Aviation is another sector where CBM has strong adoption. Airlines and maintenance providers use engine performance data, oil debris monitoring, and structural health sensors to move away from fixed overhaul intervals toward maintenance driven by actual component condition. Nuclear power plants use a combination of visual inspection and continuous monitoring on pressure boundary components, turbine generators, and reactor coolant pumps.
Manufacturing facilities apply CBM to production-line equipment where unplanned stops cascade into missed delivery deadlines and idle labor costs. The common thread across all these sectors is that the cost of unexpected failure far exceeds the cost of installing and managing a monitoring system.
Financial Impact
Organizations that implement condition-based monitoring typically see an 18 to 25 percent reduction in maintenance spending, a 30 to 50 percent decrease in unplanned downtime, and a 20 to 40 percent extension in asset lifespan compared to time-based or reactive approaches. McKinsey research puts the return on investment at 10:1 to 30:1 within 12 to 18 months for leading organizations, though results vary significantly depending on the starting condition of the maintenance program and the criticality of the assets being monitored.
Inventory costs also drop. When you can predict which parts will be needed and roughly when, you avoid both overstocking spare parts “just in case” and emergency procurement at premium prices. Conservative estimates put inventory optimization savings at around 15 percent, with more mature programs reaching 25 percent.
Common Implementation Challenges
CBM programs often struggle with data quality and quantity. Sensors generate enormous volumes of information, and storing, transmitting, and processing that data can be expensive, particularly for mobile or remote assets. In aviation, for instance, a single flight can produce terabytes of data, and the cost of transferring it via satellite communications can be prohibitive.

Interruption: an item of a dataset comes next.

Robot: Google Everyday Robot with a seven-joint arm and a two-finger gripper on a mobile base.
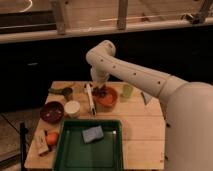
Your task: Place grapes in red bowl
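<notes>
Dim, warm light from above; background nearly black. Soft blur throughout. The hand [100, 90], over the red bowl [107, 96], looks perhaps shadowed.
</notes>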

Setting accurate thresholds requires expertise that many organizations lack internally. The mathematical models and assumptions behind failure prediction can be difficult for maintenance practitioners to understand and implement. Only the largest manufacturers, equipment suppliers, and maintenance providers tend to have sufficient research capacity to develop CBM solutions at scale, which leaves smaller operations dependent on vendor tools they may not fully control.
There’s also a straightforward economic question that every organization should answer before investing: the cost and effort of monitoring a component should not outweigh the value of knowing its condition. For a $200 part that’s cheap to replace and doesn’t affect safety or production, installing a $500 sensor and building a monitoring workflow makes no financial sense. CBM works best when it’s applied selectively to equipment where the consequences of failure justify the investment in watching for it.

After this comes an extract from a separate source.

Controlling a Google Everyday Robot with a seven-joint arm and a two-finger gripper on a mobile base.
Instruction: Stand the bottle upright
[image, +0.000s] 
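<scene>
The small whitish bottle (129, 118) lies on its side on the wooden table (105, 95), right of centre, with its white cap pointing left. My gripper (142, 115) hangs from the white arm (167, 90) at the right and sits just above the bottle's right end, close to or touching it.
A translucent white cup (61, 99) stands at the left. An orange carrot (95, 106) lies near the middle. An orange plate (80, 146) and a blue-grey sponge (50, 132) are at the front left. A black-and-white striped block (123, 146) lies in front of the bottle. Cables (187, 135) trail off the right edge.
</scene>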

The Role of AI in Modern CBM
Artificial intelligence is changing how condition data gets analyzed. Traditional CBM relies on fixed thresholds: if vibration exceeds X, trigger an alert. AI-powered systems learn normal operating patterns for each individual machine and flag anomalies that a fixed threshold might miss, like a subtle shift in a vibration signature that falls within normal range but represents a meaningful change for that specific asset. These tools track equipment failure patterns, suggest maintenance timing, predict spare parts needs, and improve asset reliability without requiring in-house data science teams. The practical effect is that organizations can extract more predictive value from the same sensor data, catching problems earlier and reducing false alarms that erode trust in the monitoring system.